Provided data:
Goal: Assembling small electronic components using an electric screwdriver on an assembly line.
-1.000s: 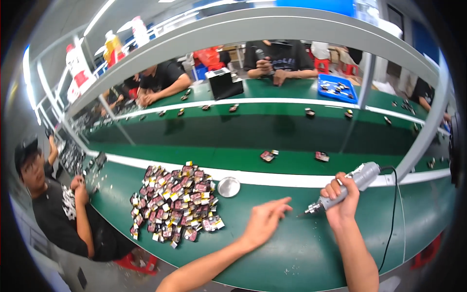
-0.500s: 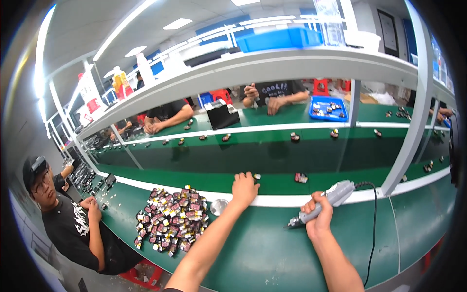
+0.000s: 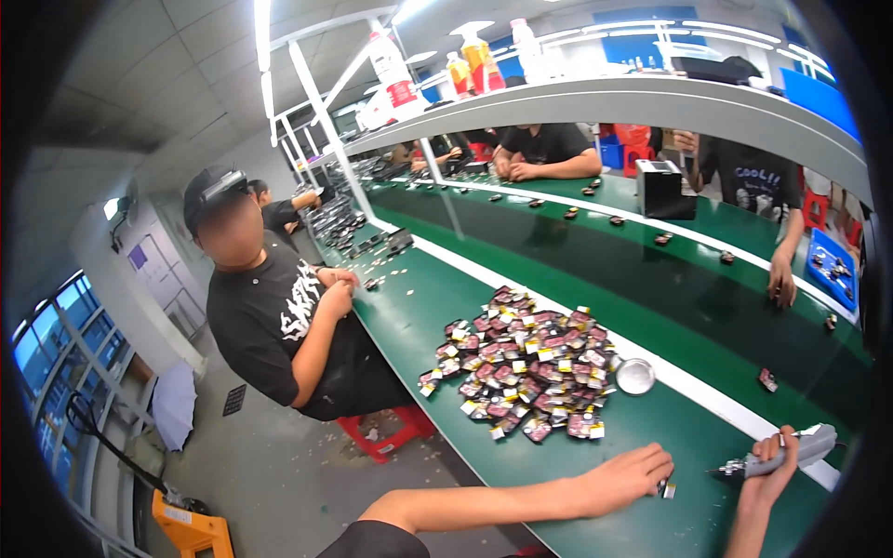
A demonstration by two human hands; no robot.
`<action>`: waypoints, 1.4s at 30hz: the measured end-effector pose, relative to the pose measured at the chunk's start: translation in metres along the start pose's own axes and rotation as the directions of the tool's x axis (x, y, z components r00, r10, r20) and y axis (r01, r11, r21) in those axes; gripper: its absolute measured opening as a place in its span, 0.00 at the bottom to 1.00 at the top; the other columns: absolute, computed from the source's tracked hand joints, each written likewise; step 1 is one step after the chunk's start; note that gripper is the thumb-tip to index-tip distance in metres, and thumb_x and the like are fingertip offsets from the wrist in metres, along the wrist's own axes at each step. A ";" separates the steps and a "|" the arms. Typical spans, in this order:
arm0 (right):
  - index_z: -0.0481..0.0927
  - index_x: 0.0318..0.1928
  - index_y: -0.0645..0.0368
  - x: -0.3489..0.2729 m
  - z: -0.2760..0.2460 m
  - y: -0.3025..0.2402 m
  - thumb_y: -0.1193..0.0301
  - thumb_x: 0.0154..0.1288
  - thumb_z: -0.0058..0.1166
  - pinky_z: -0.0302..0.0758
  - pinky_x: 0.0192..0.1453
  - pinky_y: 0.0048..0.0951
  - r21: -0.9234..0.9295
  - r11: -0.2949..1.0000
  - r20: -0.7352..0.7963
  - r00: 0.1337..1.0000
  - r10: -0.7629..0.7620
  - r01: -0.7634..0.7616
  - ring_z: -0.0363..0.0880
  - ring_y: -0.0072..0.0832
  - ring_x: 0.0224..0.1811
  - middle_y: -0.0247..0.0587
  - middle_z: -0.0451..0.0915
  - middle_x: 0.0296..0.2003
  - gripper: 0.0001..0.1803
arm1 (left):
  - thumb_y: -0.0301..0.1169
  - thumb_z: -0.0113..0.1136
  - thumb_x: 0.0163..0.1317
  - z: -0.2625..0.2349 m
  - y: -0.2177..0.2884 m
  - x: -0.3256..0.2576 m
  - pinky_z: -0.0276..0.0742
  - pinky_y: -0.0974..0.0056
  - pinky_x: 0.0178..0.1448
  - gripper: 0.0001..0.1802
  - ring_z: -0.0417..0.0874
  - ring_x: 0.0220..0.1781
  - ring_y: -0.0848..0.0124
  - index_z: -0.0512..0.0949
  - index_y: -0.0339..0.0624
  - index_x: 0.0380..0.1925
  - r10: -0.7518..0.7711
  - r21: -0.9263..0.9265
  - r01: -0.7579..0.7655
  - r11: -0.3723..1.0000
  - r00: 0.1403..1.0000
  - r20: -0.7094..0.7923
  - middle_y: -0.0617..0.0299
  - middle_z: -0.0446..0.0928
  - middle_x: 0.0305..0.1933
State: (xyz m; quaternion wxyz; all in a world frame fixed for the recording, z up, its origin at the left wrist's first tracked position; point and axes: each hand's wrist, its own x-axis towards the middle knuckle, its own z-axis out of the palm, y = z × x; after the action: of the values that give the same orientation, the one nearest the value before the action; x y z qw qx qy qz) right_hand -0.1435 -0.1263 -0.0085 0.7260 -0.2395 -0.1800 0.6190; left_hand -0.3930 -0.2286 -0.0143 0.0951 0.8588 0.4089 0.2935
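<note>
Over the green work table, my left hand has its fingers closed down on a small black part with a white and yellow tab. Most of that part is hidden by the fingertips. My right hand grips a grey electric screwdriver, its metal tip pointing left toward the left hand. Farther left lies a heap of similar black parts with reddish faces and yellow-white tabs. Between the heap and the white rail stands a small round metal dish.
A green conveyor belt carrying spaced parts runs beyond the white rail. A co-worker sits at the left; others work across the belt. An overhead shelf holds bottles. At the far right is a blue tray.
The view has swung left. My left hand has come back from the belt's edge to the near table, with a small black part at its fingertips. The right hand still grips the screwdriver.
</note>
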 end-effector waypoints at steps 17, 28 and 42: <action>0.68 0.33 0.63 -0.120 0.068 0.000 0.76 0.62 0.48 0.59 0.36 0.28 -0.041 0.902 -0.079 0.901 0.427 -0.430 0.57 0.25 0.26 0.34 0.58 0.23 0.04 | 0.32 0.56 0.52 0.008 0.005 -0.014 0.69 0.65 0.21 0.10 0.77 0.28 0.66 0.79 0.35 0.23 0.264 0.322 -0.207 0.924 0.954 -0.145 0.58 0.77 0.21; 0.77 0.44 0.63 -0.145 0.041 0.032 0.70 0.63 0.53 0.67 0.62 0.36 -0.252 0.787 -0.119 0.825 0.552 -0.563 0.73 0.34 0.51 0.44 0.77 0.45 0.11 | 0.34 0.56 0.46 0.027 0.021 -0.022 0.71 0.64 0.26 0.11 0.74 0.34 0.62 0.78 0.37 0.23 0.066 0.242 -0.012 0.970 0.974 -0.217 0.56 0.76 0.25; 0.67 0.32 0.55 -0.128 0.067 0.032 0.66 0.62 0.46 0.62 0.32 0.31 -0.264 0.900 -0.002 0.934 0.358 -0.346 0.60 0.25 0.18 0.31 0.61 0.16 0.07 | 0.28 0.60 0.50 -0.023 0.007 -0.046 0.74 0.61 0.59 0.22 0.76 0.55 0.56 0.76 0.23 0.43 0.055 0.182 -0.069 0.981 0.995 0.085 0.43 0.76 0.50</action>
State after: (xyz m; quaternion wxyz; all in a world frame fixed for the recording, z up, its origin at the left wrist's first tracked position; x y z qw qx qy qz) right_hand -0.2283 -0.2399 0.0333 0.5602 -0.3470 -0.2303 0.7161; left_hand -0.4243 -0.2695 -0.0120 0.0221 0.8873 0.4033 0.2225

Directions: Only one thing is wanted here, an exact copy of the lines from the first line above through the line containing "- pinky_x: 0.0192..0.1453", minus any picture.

Problem solution:
Goal: Assembling small electronic components using an electric screwdriver on an assembly line.
-1.000s: 
-0.500s: 
+0.000s: 
A demonstration by two human hands; no robot.
`<action>`: waypoints, 1.4s at 30hz: the measured end-effector pose, relative to the pose measured at the chunk's start: translation in metres along the start pose's own axes and rotation as the directions of the tool's x axis (x, y, z components r00, r10, r20) and y axis (r01, r11, r21) in those axes; gripper: its absolute measured opening as a place in its span, 0.00 at the bottom to 1.00 at the top; the other columns: absolute, computed from the source's tracked hand joints, each written likewise; step 1 is one step after the chunk's start; note that gripper is the thumb-tip to index-tip distance in metres, and thumb_x and the like are fingertip offsets from the wrist in metres, along the wrist's own axes at each step. A ";" separates the steps and a "|" the arms. Typical spans, in this order:
arm0 (right):
  - index_z: -0.0481..0.0927
  - index_x: 0.0318..0.1928
  - index_y: -0.0645..0.0368
  - x: -0.3489..0.2729 m
  - z: -0.2760..0.2460 m
  - y: -0.3025..0.2402 m
  - thumb_y: -0.1193..0.0301
  - thumb_x: 0.0154..0.1288
  - thumb_z: -0.0058..0.1166
  - pinky_z: -0.0302..0.0758
  - pinky_x: 0.0192..0.1453

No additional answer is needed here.